- The problem
Scan the data below and pick out the lines containing the word "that".

Task material START

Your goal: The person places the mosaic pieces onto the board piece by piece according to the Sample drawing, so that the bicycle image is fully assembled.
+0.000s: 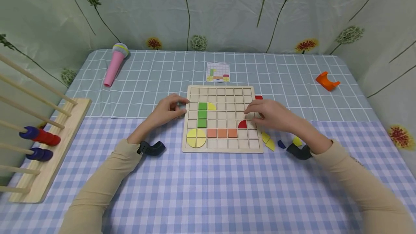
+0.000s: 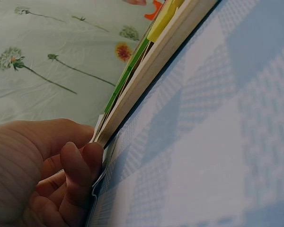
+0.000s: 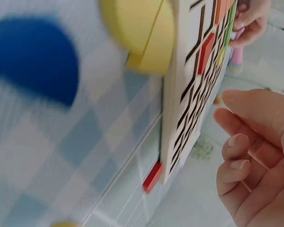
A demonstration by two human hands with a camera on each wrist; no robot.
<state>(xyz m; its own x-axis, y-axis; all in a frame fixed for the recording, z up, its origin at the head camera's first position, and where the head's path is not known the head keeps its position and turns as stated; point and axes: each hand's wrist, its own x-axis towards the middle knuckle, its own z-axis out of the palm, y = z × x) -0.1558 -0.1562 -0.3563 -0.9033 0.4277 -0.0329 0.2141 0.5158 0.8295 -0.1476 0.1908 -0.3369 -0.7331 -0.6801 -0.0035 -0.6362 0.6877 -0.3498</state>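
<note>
A wooden grid board (image 1: 224, 151) lies in front of me. My left hand (image 1: 167, 110) touches its left edge with thumb and fingertips. Over the board's right side hovers my right hand (image 1: 271, 115), fingers loosely bent; the right wrist view shows nothing between them. Just below its fingertips a red quarter-circle piece (image 1: 242, 124) sits on the grid. Three green squares (image 1: 202, 114) form a column beside a yellow quarter circle (image 1: 211, 106). Orange squares (image 1: 222, 133) make a row right of a yellow circle (image 1: 191, 133) of quarter pieces.
Loose yellow pieces (image 1: 268, 142), a blue piece (image 1: 281, 144) and a red piece (image 1: 258, 97) lie right of the board. Behind it is a pattern card (image 1: 217, 68). A pink toy microphone (image 1: 113, 67), a bead rack (image 1: 65, 136) and an orange curved piece (image 1: 326, 81) stand farther out.
</note>
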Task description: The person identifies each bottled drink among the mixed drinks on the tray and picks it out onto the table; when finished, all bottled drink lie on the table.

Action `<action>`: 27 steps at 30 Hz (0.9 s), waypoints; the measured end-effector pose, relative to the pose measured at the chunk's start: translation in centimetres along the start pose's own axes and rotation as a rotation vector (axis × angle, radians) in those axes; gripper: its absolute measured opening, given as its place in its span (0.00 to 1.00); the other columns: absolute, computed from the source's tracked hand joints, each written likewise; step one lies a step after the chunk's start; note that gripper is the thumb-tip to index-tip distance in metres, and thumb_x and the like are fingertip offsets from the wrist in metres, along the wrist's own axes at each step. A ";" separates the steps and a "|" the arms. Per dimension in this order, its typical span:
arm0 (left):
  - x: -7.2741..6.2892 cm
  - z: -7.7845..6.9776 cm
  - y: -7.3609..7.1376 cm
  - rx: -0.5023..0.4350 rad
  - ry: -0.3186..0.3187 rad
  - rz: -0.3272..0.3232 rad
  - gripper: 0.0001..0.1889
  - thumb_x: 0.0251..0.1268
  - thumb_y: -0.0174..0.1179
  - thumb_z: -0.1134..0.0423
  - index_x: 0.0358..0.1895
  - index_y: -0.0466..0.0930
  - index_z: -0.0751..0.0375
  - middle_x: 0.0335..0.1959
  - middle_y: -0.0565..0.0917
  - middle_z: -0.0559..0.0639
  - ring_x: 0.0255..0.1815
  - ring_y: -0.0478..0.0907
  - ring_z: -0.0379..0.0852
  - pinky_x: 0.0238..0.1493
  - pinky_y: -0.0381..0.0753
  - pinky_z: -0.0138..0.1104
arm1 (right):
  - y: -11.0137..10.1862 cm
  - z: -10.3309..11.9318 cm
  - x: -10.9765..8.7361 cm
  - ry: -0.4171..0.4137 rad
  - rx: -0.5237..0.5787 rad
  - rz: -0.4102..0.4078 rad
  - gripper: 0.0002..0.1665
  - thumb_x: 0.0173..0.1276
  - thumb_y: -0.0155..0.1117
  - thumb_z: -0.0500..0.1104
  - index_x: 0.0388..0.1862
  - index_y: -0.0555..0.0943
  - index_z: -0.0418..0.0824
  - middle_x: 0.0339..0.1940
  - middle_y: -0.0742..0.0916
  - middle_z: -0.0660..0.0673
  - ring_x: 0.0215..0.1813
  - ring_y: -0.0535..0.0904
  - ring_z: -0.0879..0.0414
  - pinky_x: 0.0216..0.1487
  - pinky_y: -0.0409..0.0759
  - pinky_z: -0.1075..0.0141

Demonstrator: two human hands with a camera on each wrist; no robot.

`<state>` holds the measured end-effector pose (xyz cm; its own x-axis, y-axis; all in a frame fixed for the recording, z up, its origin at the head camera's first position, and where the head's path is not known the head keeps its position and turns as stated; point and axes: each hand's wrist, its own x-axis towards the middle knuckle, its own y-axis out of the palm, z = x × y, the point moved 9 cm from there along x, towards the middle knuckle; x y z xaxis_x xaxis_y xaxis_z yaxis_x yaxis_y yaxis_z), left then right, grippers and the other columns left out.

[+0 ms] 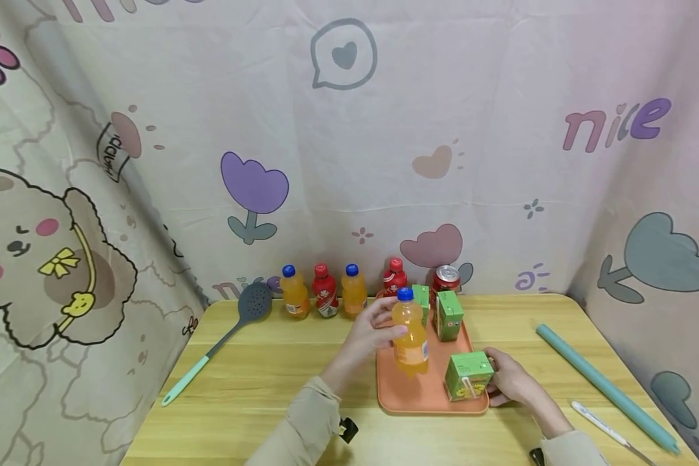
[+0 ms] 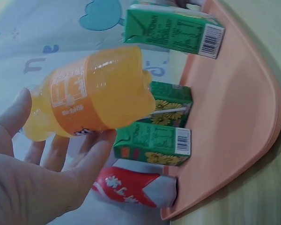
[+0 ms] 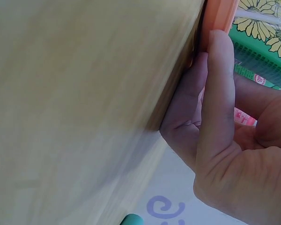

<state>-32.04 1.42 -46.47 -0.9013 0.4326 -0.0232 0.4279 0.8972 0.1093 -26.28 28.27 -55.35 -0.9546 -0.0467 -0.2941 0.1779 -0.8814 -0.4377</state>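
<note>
My left hand (image 1: 373, 330) grips a bottle of orange drink (image 1: 409, 333) with a blue cap, holding it above the orange tray (image 1: 404, 400). In the left wrist view the bottle (image 2: 91, 93) lies across the fingers, its base toward the tray. At the tray's right rim, my right hand (image 1: 509, 377) holds the edge with curled fingers (image 3: 218, 89), close beside a green drink carton (image 1: 468, 375). Two more green cartons (image 1: 449, 316) stand farther back on the tray, one partly hidden. A red-capped bottle (image 1: 395, 277) is at its back left.
Behind the cartons stands a red can (image 1: 446, 278). Left of the tray, a red bottle (image 1: 325, 292) stands between two orange drink bottles (image 1: 294, 294). A slotted turner (image 1: 255, 303) lies at left; a teal rod (image 1: 606, 387) and a white-handled utensil (image 1: 600, 424) lie at right.
</note>
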 end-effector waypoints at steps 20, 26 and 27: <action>-2.7 -1.3 -7.8 -0.101 -0.044 -0.096 0.36 0.73 0.65 0.63 0.81 0.62 0.51 0.79 0.70 0.63 0.72 0.76 0.56 0.74 0.78 0.55 | 0.1 0.0 -0.1 -0.007 0.012 0.007 0.30 0.68 0.45 0.20 0.69 0.67 0.27 0.34 0.83 0.42 0.30 0.78 0.49 0.26 0.88 0.55; -3.4 -1.1 -10.8 -0.087 -0.043 -0.159 0.36 0.74 0.64 0.66 0.81 0.61 0.50 0.83 0.66 0.60 0.78 0.70 0.59 0.77 0.73 0.57 | 0.2 -0.1 -0.1 -0.010 0.014 0.015 0.30 0.67 0.45 0.20 0.69 0.68 0.27 0.34 0.83 0.42 0.30 0.78 0.49 0.26 0.88 0.55; -3.5 -1.0 -11.4 -0.082 -0.047 -0.170 0.36 0.74 0.63 0.65 0.81 0.61 0.50 0.83 0.66 0.59 0.79 0.69 0.61 0.78 0.71 0.58 | 0.2 -0.1 -0.1 -0.009 0.015 0.016 0.30 0.67 0.45 0.20 0.69 0.68 0.27 0.34 0.83 0.42 0.30 0.78 0.49 0.26 0.88 0.55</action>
<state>-33.85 -10.38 -46.64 -0.9552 0.2806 -0.0945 0.2608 0.9485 0.1800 -26.17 28.15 -55.47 -0.9539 -0.0646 -0.2932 0.1894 -0.8872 -0.4207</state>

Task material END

- Answer for the task
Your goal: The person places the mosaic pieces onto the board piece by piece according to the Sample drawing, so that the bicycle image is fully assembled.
Action `<action>`: 27 steps at 30 Hz (0.9 s), waypoints; the measured end-effector pose, relative to the pose measured at the chunk's start: translation in centimetres along the start pose's own axes and rotation as a rotation vector (axis × angle, radians) in those axes; gripper: its absolute measured opening, given as its place in its span (0.00 to 1.00); the other columns: absolute, computed from the source's tracked hand joints, each written likewise; step one lies a step after the chunk's start; note that gripper is the thumb-tip to index-tip distance in metres, and thumb_x and the like are fingertip offsets from the wrist in metres, along the wrist's own axes at each step. A ";" separates the steps and a "|" the arms. Per dimension in this order, its typical span:

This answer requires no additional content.